Segment Open
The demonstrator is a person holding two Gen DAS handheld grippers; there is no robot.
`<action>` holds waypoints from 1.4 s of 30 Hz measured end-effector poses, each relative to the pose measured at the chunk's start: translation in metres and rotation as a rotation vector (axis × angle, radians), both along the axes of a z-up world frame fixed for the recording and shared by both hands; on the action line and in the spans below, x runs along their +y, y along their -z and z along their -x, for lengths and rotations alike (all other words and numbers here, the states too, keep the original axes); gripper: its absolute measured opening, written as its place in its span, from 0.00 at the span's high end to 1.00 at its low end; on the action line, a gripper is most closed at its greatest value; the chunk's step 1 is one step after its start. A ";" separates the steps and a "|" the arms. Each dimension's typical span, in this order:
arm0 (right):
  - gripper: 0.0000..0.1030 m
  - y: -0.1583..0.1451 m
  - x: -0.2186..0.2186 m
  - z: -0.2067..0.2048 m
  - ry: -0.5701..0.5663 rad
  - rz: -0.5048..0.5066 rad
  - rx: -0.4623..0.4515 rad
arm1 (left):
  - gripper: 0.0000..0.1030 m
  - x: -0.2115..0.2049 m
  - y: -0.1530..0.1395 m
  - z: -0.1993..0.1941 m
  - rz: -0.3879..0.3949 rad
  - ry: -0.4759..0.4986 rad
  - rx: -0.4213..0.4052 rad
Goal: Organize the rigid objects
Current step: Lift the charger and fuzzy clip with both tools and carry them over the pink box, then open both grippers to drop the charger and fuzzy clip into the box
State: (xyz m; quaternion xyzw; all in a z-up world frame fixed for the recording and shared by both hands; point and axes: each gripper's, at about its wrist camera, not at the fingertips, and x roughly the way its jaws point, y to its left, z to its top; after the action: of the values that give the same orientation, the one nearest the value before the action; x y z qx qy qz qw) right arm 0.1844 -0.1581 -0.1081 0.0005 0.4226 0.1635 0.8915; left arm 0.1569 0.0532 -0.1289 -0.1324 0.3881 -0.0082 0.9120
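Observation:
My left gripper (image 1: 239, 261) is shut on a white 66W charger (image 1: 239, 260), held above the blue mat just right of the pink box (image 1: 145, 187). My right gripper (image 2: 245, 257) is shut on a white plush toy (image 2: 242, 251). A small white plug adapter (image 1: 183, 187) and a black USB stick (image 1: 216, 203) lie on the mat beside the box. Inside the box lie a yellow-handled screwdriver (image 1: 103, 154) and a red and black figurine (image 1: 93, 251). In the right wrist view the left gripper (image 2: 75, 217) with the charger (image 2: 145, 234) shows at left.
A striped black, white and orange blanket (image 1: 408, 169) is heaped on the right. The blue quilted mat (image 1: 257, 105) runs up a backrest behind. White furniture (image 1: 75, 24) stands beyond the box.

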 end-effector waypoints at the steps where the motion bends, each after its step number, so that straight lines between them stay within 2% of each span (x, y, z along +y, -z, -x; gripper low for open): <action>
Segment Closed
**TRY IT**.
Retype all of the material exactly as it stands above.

**SOLUTION FOR THIS TASK**.
The demonstrator is a person holding two Gen DAS handheld grippers; there is no robot.
`<action>` holds waypoints from 1.4 s of 30 Hz measured end-effector poses, each relative to the pose measured at the chunk's start: translation in metres and rotation as a rotation vector (axis × angle, radians), both along the axes of a z-up world frame fixed for the recording and shared by both hands; on the action line and in the spans below, x runs along their +y, y along their -z and z along their -x, for lengths and rotations alike (all other words and numbers here, the states too, keep the original axes); gripper: its absolute measured opening, written as its place in its span, from 0.00 at the span's high end to 1.00 at its low end; on the action line, a gripper is most closed at its greatest value; the chunk's step 1 is one step after its start. A ";" separates the steps and a "|" the arms. Each dimension's typical span, in this order:
arm0 (right):
  - gripper: 0.0000..0.1030 m
  - y: -0.1583..0.1451 m
  - x: -0.2186..0.2186 m
  - z: -0.2067..0.2048 m
  - ry: -0.5701..0.5663 rad
  - rz: -0.5048..0.5066 rad
  - rx: -0.4623..0.4515 rad
arm1 (left):
  - gripper: 0.0000..0.1030 m
  - x: -0.2115..0.2049 m
  - y: -0.1530..0.1395 m
  - z: -0.1993..0.1941 m
  - rz: -0.3879..0.3949 rad
  - ry: -0.4759..0.4986 rad
  - rx: -0.4213..0.4052 rad
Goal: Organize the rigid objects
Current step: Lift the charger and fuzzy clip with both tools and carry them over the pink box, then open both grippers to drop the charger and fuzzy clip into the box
State: (xyz m; quaternion xyzw; all in a z-up world frame fixed for the recording and shared by both hands; point and axes: each gripper's, at about its wrist camera, not at the fingertips, and x roughly the way its jaws point, y to its left, z to its top; after the action: of the values that give the same orientation, the one nearest the value before the action; x y z qx qy qz qw) right arm 0.1844 -0.1581 -0.1081 0.0005 0.4226 0.1635 0.8915; left arm 0.1569 0.0532 -0.1289 -0.1324 0.3881 -0.0082 0.9120
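Observation:
My left gripper (image 1: 239, 261) is shut on a white 66W charger (image 1: 239, 260), held above the blue mat just right of the pink box (image 1: 145, 187). My right gripper (image 2: 245, 257) is shut on a white plush toy (image 2: 242, 251). A small white plug adapter (image 1: 183, 187) and a black USB stick (image 1: 216, 203) lie on the mat beside the box. Inside the box lie a yellow-handled screwdriver (image 1: 103, 154) and a red and black figurine (image 1: 93, 251). In the right wrist view the left gripper (image 2: 75, 217) with the charger (image 2: 145, 234) shows at left.
A striped black, white and orange blanket (image 1: 408, 169) is heaped on the right. The blue quilted mat (image 1: 257, 105) runs up a backrest behind. White furniture (image 1: 75, 24) stands beyond the box.
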
 end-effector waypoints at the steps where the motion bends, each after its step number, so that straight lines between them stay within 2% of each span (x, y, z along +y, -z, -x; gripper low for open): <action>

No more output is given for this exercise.